• _GOAL OF THE EXERCISE_:
Print only the lines below, from the very first to the one containing "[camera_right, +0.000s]", exactly as they stand. Do not print pictures.

# # #

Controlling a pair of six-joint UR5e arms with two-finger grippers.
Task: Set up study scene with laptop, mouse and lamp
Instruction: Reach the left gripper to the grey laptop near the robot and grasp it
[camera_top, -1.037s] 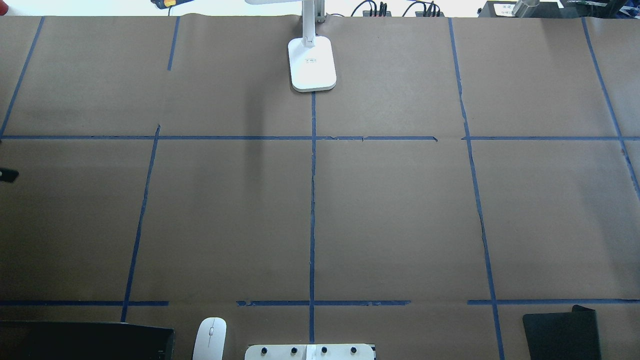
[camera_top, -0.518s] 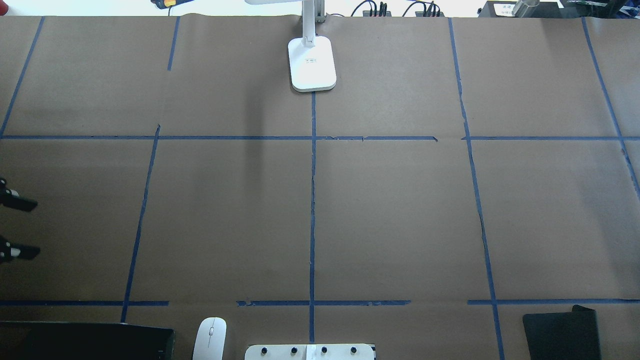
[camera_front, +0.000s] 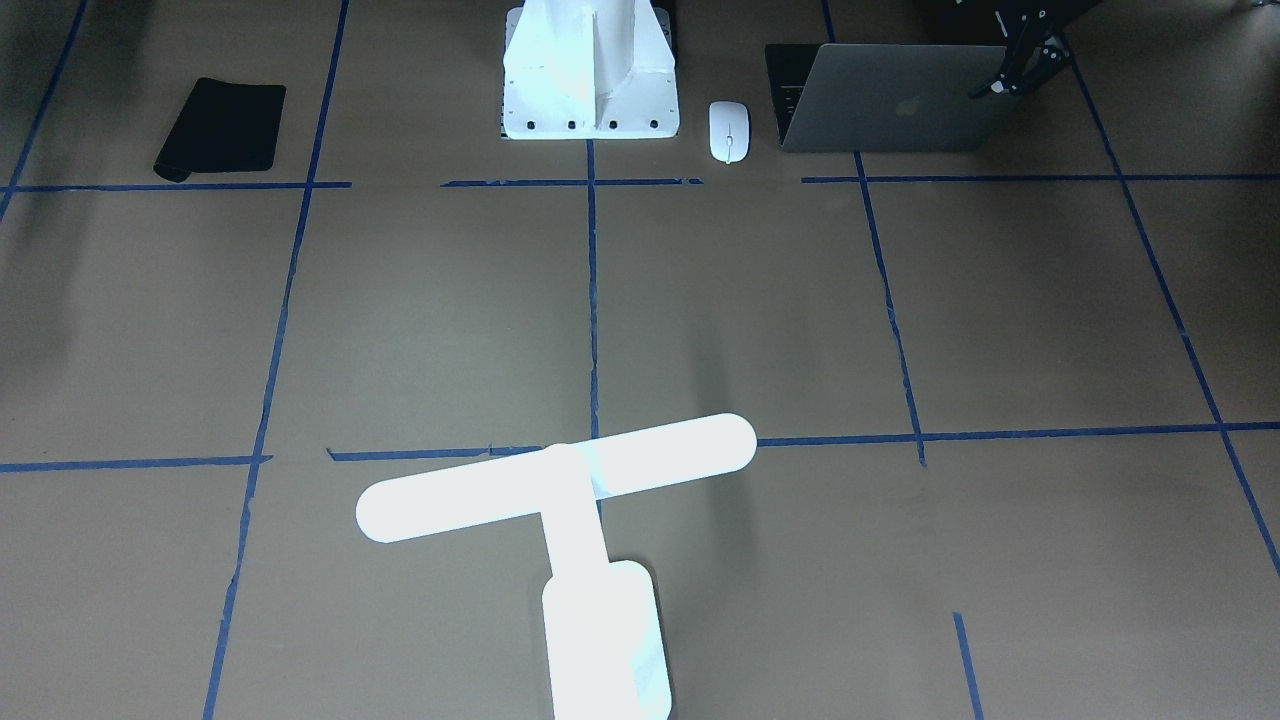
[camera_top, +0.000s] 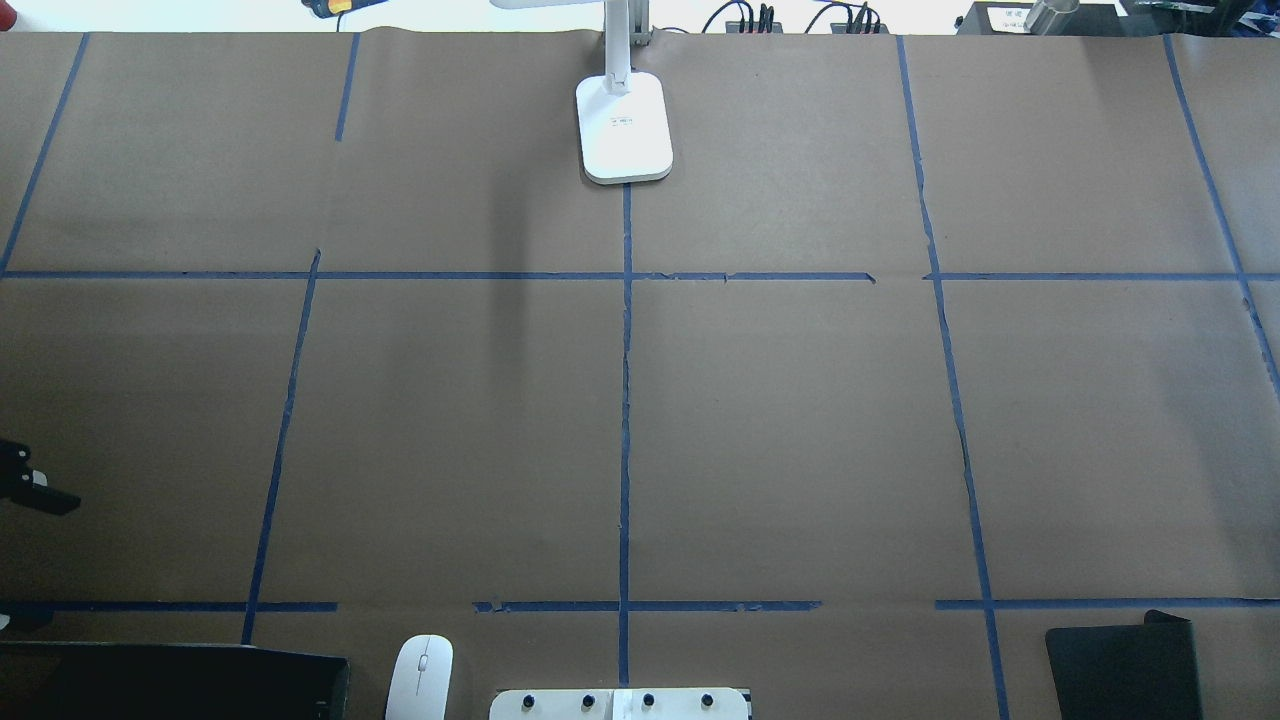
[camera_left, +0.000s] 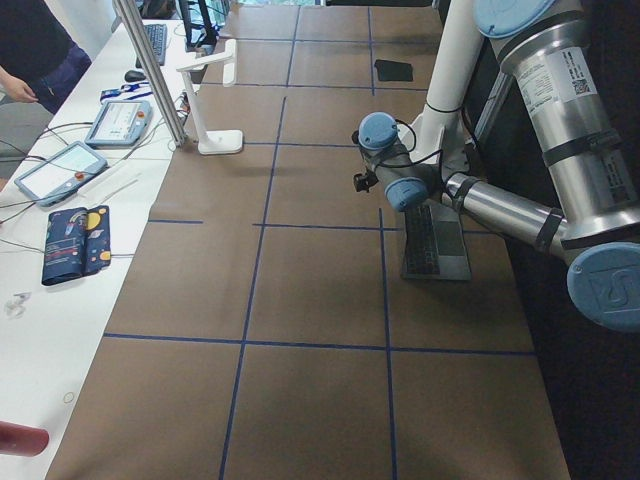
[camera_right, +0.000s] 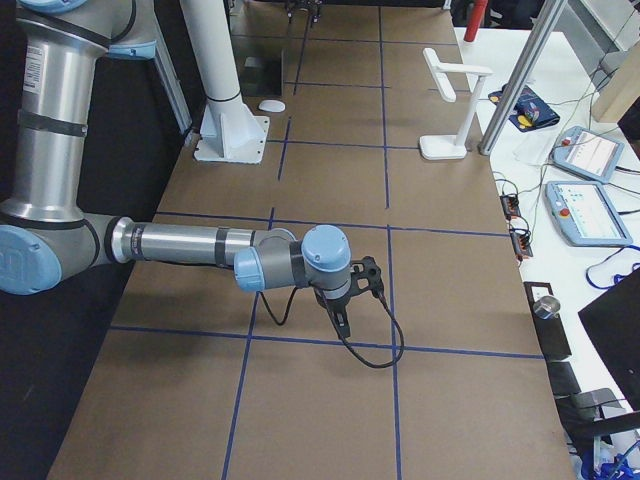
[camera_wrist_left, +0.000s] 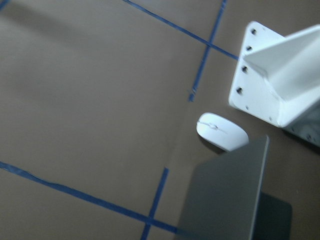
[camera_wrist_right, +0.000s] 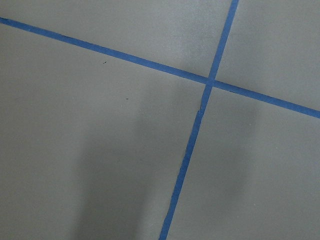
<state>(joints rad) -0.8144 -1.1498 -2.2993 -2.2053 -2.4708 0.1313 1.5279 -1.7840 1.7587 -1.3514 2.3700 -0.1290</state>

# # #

• _REPLY TO THE EXERCISE_:
Controlling a pair of six-joint UR5e arms with two-finger grippers.
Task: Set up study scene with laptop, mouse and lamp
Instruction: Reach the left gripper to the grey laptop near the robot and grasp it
[camera_top, -1.037s] 
[camera_top, -0.518s] 
[camera_front, +0.000s] 
[camera_top, +0.000s] 
[camera_left, +0.000s] 
[camera_right, +0.000s] 

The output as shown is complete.